Why Is My Resin Sticky?
Why Is My Resin Sticky?

Why Is My Resin Sticky?

Doing art projects with resin can be very fun.  Resin makes your paintings, artwork or even your own photograph look like it has life.  It’s glass-like finish will take your artwork to the next level. However, dealing with resin can also be very tricky.  You need to be patient because it will take some time before you master it. 

Artist Resin is an epoxy resin that is user-friendly.  But, applying and mixing Artist Resin should be done the right way from the beginning to the end.  Why? Because resin can be sticky when the steps are not followed properly. 

If you can find sticky and soft areas on your resin application, it means that your resin did not cure properly.  Sticky resin is a big “no” it will stay tacky even after a few days, and could destroy your artwork.

To avoid sticky resin, here’s what you can do:

First, epoxy resin comes in 2 parts: Part A and Part B.  When mixing the two, make sure you are following the directions carefully.

When mixing the resin and the hardener, be sure and measure correctly and mix it thoroughly.   If your 1:1 ratio is off, the resin might not cure properly. If the resin is not cured correctly, it can turn into a sticky mess.

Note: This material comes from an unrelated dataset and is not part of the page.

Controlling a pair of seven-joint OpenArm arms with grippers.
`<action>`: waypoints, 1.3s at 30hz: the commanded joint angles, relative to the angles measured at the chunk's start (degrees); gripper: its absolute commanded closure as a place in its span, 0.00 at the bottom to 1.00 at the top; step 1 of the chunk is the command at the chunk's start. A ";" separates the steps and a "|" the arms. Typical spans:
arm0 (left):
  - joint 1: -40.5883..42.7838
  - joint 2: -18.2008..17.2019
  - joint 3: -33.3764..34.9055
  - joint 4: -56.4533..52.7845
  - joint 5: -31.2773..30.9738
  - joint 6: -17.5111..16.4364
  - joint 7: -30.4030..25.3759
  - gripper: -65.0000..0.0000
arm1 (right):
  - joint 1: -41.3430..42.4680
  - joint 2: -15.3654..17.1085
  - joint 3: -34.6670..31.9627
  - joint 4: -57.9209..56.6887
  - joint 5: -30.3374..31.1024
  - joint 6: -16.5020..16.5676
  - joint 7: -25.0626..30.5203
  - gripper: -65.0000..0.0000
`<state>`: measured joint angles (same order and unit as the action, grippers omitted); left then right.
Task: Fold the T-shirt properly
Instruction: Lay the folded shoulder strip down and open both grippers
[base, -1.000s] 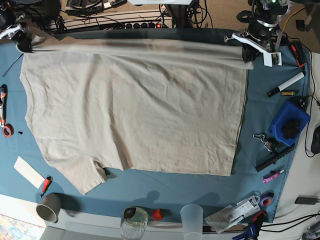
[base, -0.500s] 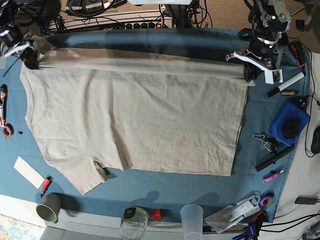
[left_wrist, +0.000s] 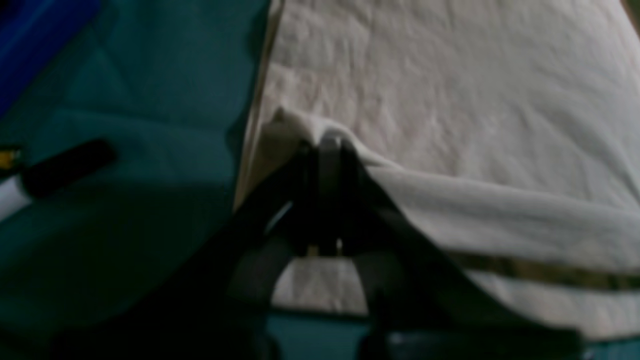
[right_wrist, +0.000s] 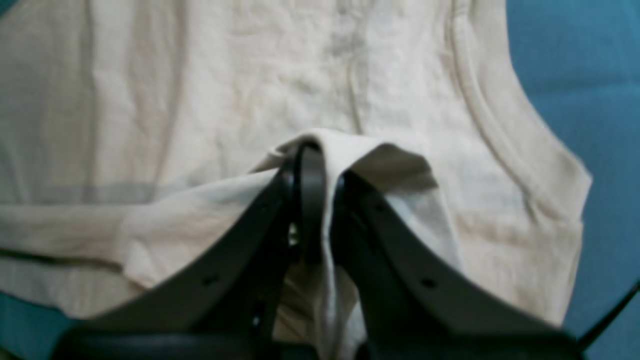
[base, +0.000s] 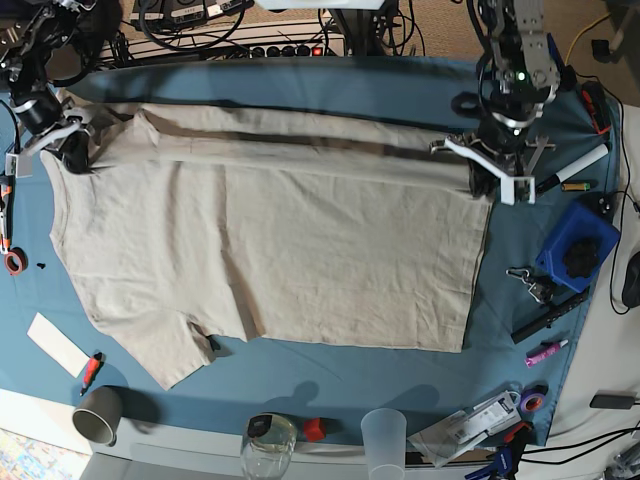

 There are instances that epoxy resin does not cure properly.  Here are some of the reasons why:

Wrong Measurements

Some people think that if they put in more hardener the resin will harden faster, but that’s wrong.  Follow the proper 1:1 ratio. If the parts are not equal, the resin will not cure properly and will end up tacky.

Under Mixing

Once you’ve made sure your mixing ratio is 1:1, it’s important to mix the ingredients thoroughly.  Do not mix too fast. Mix for three to four minutes and make sure to scrape the sides and the bottom of your mixing cup to ensure every bit of the resin will cure.

 Using Wet Utensils

 One thing you need to know about resin is that it does not like water. They are not compatible. The tiniest drop of water can cause problems in your resin, such as bubbles, cloudiness, and an improper cure. Your utensils— measuring cups, stirring spatulas and spreaders— should be dry and clean for best resin results.


This is a big factor to consider when curing the resin. Keep in mind that warm temperatures make curing times a bit faster and colder temperatures will make curing times a bit slower.  For Artist Resin, the ideal room temperature is between 71-75 degrees. If the temperature is colder than that, the resin will thicken and be harder to mix, and bubbles will possibly appear. It will also take longer to cure.

Mixing Brands

Make sure Part A and Part B are the same brand.  Mixing resin brands should be avoided. Keep in mind that every paired resin and hardener works together as a system and should not be interchanged. 

Follow our simple instructions— measure and mix properly– and you will have beautifully  cured resin for your Artist Resin projects.